There's one problem, however: It's not clear the 2013 project is actually anywhere near that scale. We asked China Telecom, and the company - recently banned in the US - did not confirm nor deny its existence.

On its website, the company does show that there is a China Telecom-owned data center in the region. Further digging finds that it is on Jinsheng Road in Horinger, Hohhot. State media reports from 2017 show images of six halls, which we matched to satellite photography.

Satellite measurements put each hall as 89m long, 46m wide, giving the buildings around 4,361 sq m per floor (we confirmed the accuracy of the measurements against cars viewable in the same images). State media photographs suggest four floors per building, making each data center span 17,444 sq m.

Across the six halls, that's 104,664 sq m (1.1 million sq ft) - or a tenth of the public figure - and it’s not clear how much of that space is dedicated to data centers.

Even with a margin for error on satellite photography or an extra floor we couldn’t see, it’s hard to understand how this cluster of buildings could be seen as the world’s largest data center. We reached out to data center technicians working at the facility, but have yet to hear back.

The visible buildings appear to be the beginning of a centrally planned urban and industrial project, where development was either abandoned mid-way, or is still ongoing a decade after the campus began. Empty ten-lane highways end abruptly, giving way to dry grasslands.

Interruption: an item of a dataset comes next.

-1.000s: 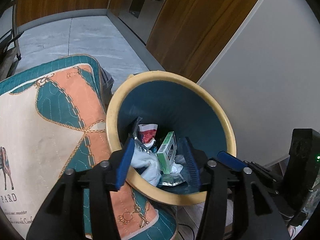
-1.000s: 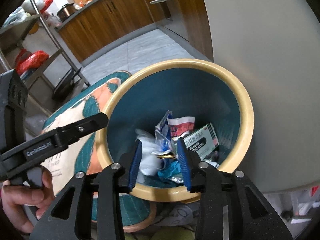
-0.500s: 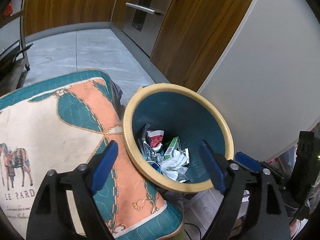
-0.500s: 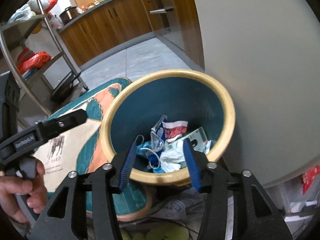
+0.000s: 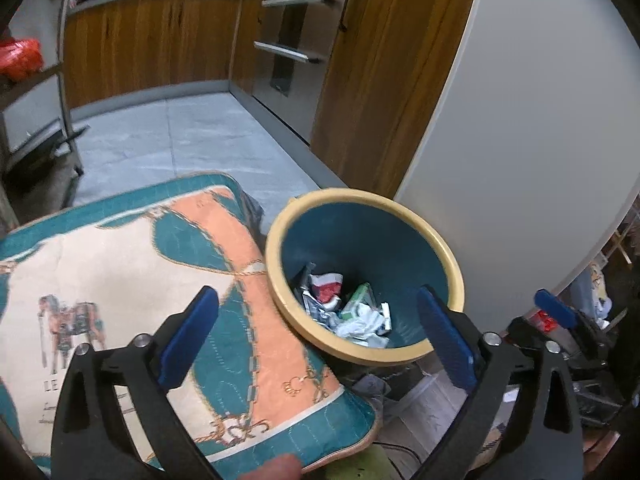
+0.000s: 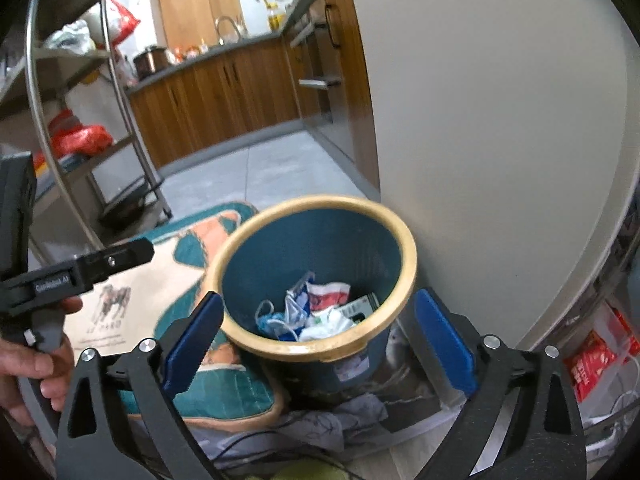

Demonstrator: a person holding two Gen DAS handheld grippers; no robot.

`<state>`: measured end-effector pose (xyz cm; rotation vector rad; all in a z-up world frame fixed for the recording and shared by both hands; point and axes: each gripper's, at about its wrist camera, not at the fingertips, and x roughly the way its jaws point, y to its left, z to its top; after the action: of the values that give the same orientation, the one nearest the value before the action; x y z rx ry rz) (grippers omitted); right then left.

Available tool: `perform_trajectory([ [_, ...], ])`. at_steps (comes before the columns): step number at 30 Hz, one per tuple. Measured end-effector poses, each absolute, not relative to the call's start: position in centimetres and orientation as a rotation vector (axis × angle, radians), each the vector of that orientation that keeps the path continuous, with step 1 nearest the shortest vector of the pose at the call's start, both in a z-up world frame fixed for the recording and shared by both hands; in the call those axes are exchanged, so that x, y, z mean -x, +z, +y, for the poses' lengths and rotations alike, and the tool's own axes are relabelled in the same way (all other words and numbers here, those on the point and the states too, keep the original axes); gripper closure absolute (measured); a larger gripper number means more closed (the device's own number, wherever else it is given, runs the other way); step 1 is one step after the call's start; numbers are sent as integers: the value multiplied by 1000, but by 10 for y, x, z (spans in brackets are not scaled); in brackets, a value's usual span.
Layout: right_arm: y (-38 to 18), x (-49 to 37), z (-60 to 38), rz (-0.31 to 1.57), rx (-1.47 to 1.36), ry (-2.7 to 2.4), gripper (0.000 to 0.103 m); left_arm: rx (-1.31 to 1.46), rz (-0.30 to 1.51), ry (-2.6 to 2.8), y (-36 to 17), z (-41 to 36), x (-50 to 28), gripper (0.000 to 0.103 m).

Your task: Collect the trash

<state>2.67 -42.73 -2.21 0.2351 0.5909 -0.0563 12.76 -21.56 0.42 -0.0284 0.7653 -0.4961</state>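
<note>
The teal bin (image 5: 362,236) stands upright, mouth up, beside the cushion (image 5: 140,280); crumpled trash (image 6: 320,316) lies inside, probably loosely heaped. Left gripper (image 5: 320,340) and right gripper (image 6: 320,340) hover spread wide, empty.

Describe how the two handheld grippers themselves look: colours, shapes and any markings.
Both the left gripper and the right gripper have matte black angular plastic frames with triangular cut-outs, silver screw heads at the joints, and flat blue ribbed pads inside the fingers. Seen from the right wrist, the left gripper's black body carries small white lettering, too blurred to read surely, above a grey grip in a bare hand.
</note>
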Motion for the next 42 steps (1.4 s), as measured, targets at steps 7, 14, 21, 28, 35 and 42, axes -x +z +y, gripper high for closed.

So let's move on to the next largest data center. It turns out that it's also in Hohhot - a region with low ambient temperatures, cheap power, and lots of land, making it an attractive investment. In fact, it’s meant to be right next to the China Telecoms data center, on what is referred to as the Shengle Modern Services Cluster.

"With 5G and China’s ambitious plans, a lot more data centers will need to be built and China wants these to be inland (coastal cities are too crowded), and also wants them to use less energy (as it aims for carbon neutrality by 2060)," Jeroen Groenewegen-Lau, at the Mercator Institute for China Studies, told DCD. "Places like inner Mongolia, with abundant renewable energy and a cool climate, are set to benefit."

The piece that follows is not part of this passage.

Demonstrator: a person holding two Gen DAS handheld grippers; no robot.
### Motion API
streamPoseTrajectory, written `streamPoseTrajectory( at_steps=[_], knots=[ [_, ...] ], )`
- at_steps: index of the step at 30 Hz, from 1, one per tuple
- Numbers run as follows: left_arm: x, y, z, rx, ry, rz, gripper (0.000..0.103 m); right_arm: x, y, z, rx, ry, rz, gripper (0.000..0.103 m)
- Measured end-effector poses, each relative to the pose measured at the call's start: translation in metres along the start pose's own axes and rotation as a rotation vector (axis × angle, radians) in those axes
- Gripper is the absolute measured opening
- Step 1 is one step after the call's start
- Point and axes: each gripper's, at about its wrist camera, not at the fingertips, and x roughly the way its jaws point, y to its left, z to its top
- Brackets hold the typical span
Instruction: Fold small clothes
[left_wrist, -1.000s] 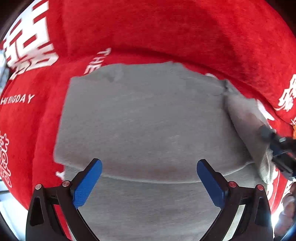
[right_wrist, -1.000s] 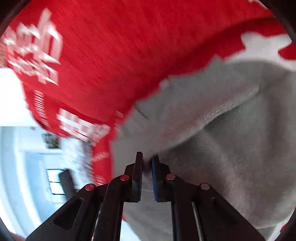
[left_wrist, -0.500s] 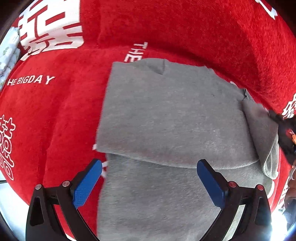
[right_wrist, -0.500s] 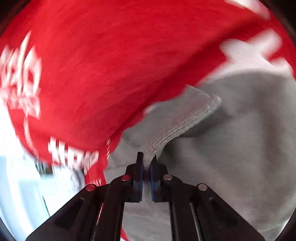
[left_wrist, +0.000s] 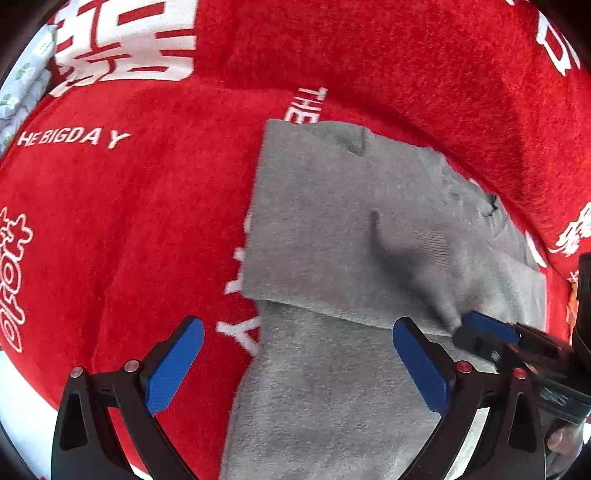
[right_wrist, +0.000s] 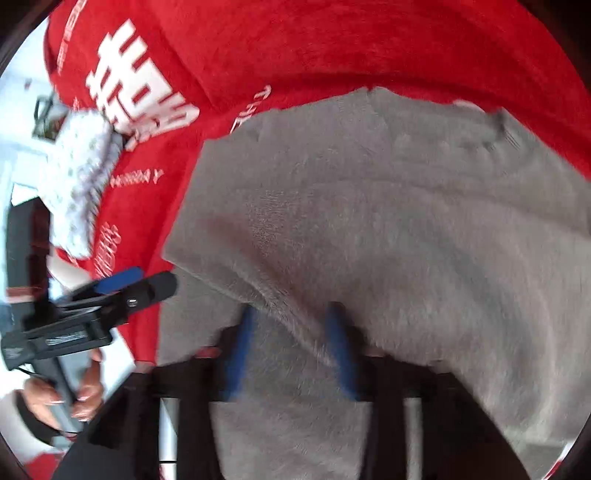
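Looking down through the left wrist view: left claw (left_wrist: 297, 363) is spread wide, blue pads (left_wrist: 173, 363) apart with nothing between them but cloth below. It hovers over the gray garment (left_wrist: 351, 240), not touching as far as I can tell. Garment lies on a red blanket (left_wrist: 129, 221) with white print, text "THE BIG DAY" readable at left. Garment is folded: upper layer laid over a lower one, fold edge running across just above the claw's pads. Lower layer continues down to the bottom of the view. Left pad sits over bare red blanket, right pad over gray cloth. Right claw (left_wrist: 480, 332) enters from the right edge, blurred, tip right at the folded layer's lower right corner. White floral fabric (left_wrist: 22, 85) shows at the blanket's far left edge.

Right wrist view, heavy motion blur: right claw (right_wrist: 291, 347) has just been opening, its blue pads (right_wrist: 240, 354) now parted. The garment's (right_wrist: 388, 221) folded edge runs between the pads; pads are not pressing on it. Gray cloth fills most of the frame, red blanket (right_wrist: 295, 48) above and left. Left claw (right_wrist: 136, 284) is at the left, near the garment's left corner, held in a hand (right_wrist: 62, 398) at lower left. White floral fabric (right_wrist: 77, 177) lies at the blanket's left edge.
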Motion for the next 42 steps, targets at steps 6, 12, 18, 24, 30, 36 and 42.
streamPoseTrajectory(
  at_steps=[6,12,18,24,30,36,42],
  knots=[
    [0.016,-0.025,0.012,0.022,0.049,-0.117,0.103,-0.026,-0.048,-0.031,0.248,-0.008,0.041,0.056],
    [0.040,-0.048,0.022,0.005,0.117,-0.205,0.103,-0.064,-0.123,-0.086,0.564,-0.092,0.077,0.057],
    [0.045,-0.051,0.029,-0.044,0.104,-0.154,0.064,-0.085,-0.182,-0.104,0.862,-0.294,0.174,0.057],
    [0.034,-0.041,0.029,-0.047,0.065,-0.201,0.019,-0.104,-0.184,-0.089,0.762,-0.285,0.073,0.007],
    [0.039,-0.047,0.015,0.035,0.062,-0.119,0.019,-0.097,-0.197,-0.087,0.687,-0.220,-0.029,0.007],
    [0.024,-0.033,0.008,0.029,0.056,0.006,0.079,-0.098,-0.186,-0.096,0.625,-0.134,0.002,0.032],
    [0.000,-0.017,-0.004,0.036,0.057,0.025,0.080,-0.135,-0.179,-0.102,0.539,-0.214,-0.034,0.049]
  ],
)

Back in 2014, China Mobile said that it would spend $1.92 billion on a 715,000 sq m (7.7 million sq ft) data center campus in Hohhot. This project is real - but, again, the figures might not be.

The US Green Building Council lists show a 7,400 sq m (80,000 sq ft) China Mobile Hohhot Data Center Office which is LEED-certified, confirming its existence, and in 2019 the company said that it had completed the development of some data halls.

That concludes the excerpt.